旅を続けるうちにこんな光景にすら慣れてきてしまったハルは、息絶えた鹿からそっと視線を外すと、急いで食事を続けた。
オルガたちがあの鹿をバラす前に食べきらなくては……! と思ったのだ。目の前で解体作業をされては食欲がなくなってしまう。
皆もハルの作った料理やパンを食べるのだが、それだけでは足りないらしく、毎回こうやって何かしらの獲物を獲ってくるのだ。
しかもその獲物が危険であればあるだけ、狩りは楽しくなるらしい。ハルにはいまいち分からない感覚だが。
荷物の中から大きなナイフを取り出したオルガは、鹿の首を落とす前にハルの方を見てにやりと笑うと、
「おっと、ここではやめておいた方がいいな。
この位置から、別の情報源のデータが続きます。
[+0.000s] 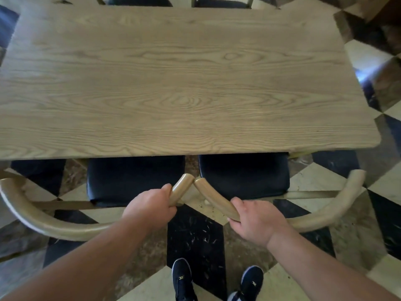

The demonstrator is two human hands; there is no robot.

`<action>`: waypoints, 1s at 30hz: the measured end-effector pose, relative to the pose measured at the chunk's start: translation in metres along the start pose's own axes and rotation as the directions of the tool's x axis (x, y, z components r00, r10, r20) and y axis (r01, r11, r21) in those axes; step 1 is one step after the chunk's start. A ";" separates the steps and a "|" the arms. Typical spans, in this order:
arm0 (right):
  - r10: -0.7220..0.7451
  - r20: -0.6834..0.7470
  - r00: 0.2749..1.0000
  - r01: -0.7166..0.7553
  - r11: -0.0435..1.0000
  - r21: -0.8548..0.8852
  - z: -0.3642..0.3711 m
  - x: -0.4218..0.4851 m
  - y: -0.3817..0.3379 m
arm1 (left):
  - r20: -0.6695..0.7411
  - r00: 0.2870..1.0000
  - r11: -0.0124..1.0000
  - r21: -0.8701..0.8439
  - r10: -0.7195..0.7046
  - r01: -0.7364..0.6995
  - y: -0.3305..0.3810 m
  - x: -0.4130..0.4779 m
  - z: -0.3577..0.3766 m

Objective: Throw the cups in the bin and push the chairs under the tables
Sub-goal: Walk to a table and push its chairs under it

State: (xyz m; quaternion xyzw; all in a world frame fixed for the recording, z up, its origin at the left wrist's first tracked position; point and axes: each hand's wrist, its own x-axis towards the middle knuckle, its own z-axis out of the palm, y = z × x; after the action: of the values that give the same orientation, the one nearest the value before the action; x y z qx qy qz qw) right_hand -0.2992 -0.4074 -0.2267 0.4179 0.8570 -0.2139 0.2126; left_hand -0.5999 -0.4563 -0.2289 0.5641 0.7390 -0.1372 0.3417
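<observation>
Two wooden chairs with dark blue seats stand side by side at the near edge of a light wooden table (186, 83). The left chair (134, 181) and the right chair (245, 177) each have the front part of the seat under the tabletop. Their curved wooden armrests almost meet in the middle. My left hand (149, 205) grips the end of the left chair's armrest. My right hand (256, 222) grips the right chair's armrest. No cups or bin are in view.
The floor (195, 240) is tiled in black, white and brown marble, with small bits of debris on it. My dark shoes (182, 279) stand just behind the chairs. More chairs (221, 2) with dark seats show at the table's far edge.
</observation>
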 end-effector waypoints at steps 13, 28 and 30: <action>0.008 -0.307 0.952 0.018 0.997 0.081 -0.069 -0.106 0.014 | -0.082 0.965 0.935 0.279 0.251 -0.219 0.131 -0.083 -0.042; 0.560 -0.447 0.698 -0.497 0.828 0.260 -0.239 -0.478 0.289 | -0.130 0.754 0.714 0.456 0.643 -0.531 0.584 -0.240 -0.187; 0.617 -0.451 0.644 -0.548 0.784 0.290 -0.250 -0.515 0.314 | -0.142 0.703 0.667 0.488 0.697 -0.563 0.630 -0.260 -0.194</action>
State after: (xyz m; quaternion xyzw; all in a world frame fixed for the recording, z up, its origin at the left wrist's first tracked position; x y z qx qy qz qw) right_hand 0.1964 -0.4178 0.1980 0.7258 0.6848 -0.0656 0.0015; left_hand -0.0493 -0.3288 0.1991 0.8595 0.4926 -0.0673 0.1187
誰かさんがまた吐いて、泣き出しちまう」
と、意地悪く言った。
ハルはカッと顔を赤らめると、食事の手をとめて叫んだ。
「もういい加減忘れてよ!」
トチェッカの街を出た直後に二日酔いのソルが道端に嘔吐し、それにつられて前日甘い物を食べ過ぎていたハルも戻してしまったのだが、その時の事をオルガはずっとからかい続けてくるのだ。
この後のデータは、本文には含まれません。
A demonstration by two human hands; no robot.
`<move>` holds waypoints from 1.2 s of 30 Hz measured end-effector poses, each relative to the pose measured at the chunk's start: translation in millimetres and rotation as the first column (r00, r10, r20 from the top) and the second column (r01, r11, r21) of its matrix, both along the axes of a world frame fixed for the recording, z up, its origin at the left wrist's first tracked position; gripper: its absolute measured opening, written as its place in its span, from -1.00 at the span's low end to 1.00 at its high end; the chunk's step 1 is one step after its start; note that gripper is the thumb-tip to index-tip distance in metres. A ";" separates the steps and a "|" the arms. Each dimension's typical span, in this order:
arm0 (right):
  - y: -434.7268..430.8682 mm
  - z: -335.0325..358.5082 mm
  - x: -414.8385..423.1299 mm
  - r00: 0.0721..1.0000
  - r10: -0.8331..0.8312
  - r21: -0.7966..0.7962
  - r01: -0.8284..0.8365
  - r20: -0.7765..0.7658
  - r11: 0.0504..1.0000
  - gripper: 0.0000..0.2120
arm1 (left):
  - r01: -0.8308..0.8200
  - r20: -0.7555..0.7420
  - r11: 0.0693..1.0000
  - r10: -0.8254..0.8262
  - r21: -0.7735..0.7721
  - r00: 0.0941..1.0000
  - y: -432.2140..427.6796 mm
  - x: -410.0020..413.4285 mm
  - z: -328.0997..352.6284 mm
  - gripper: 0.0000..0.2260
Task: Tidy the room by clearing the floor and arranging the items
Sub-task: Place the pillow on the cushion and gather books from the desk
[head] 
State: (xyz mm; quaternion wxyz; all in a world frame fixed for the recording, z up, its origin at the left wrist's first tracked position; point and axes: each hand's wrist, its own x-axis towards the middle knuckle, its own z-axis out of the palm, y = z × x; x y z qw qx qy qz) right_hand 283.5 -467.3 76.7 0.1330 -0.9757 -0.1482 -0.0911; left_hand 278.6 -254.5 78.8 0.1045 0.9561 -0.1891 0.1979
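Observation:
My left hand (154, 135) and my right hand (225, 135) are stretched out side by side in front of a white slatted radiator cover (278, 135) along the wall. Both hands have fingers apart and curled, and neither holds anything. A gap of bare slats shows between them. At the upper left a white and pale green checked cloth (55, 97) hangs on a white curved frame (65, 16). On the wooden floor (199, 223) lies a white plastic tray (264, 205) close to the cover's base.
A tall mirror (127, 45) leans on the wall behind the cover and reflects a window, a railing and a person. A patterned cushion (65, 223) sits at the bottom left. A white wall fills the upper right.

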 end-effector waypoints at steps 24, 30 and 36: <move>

しかも吐いただけでなく、ハルが泣いてしまったのも悪かった。
吐いた瞬間、クロナギやアナリアが心配して駆け寄ってきたので、
「汚いからこっち来なくていい。後始末は自分でするから向こうに行ってて……」
と青い顔で抵抗するも、クロナギたちはそれを聞かずに側を離れない。
思春期まっただ中のハルは、人前で吐いてしまった事と、自分の嘔吐物を他人に見られたことに強烈な羞恥心を感じ、恥ずかしさと吐いてしまったショックと気持ち悪さで「うう……」と涙をこぼしてしまったのだ。
しかもまだ胃の中に残留物があったので、泣きながらもう一度吐いた。
ちなみにこの間、ハルより酷い勢いで吐いていたソルの方は、誰に心配されるでもなく放置されていた。
いつも暇を持て余しているオルガにとってこの騒動はなかなか印象深い出来事だったらしく、ハルの思いとは裏腹に一生忘れてくれそうにない。
ハルがちょっとでも気分の悪そうな顔をしたなら、「吐くのか?」「泣くのか?」と頭をぐしゃぐしゃと撫でられながら、この先延々からかわれ続けるのである。
しかしそれはオルガの親愛の表現の一つなのだ。とても迷惑で、全然嬉しくない方法だが、彼なりの可愛がり方。
オルガは興味のない人間には、話しかけすらしないから。
「吐きながら泣くって、なかなか器用だよな」
「もうっ……!」
「オルガそろそろ止めておけ。無駄口ばかり叩くその口、二度と開かないようにしてやろうか?」
クロナギにきつく忠告されても、オルガはニッと笑うだけだ。しかしその楽天的で明るい表情はどこか憎めない。
「しょうがない。ハルから見えないところで捌いてくるか」と言いつつ、雄鹿を引きずって森の奥へと行ってしまう。腹をすかせたラッチが、待ちきれない様子でその後を追った。
「もう……」
ハルはもう一度呟いて、諦めたようにため息をついた。けれどその後で、ほんのりと笑顔になってしまう。
なんだかんだで、この賑やかな状況が楽しいのだ。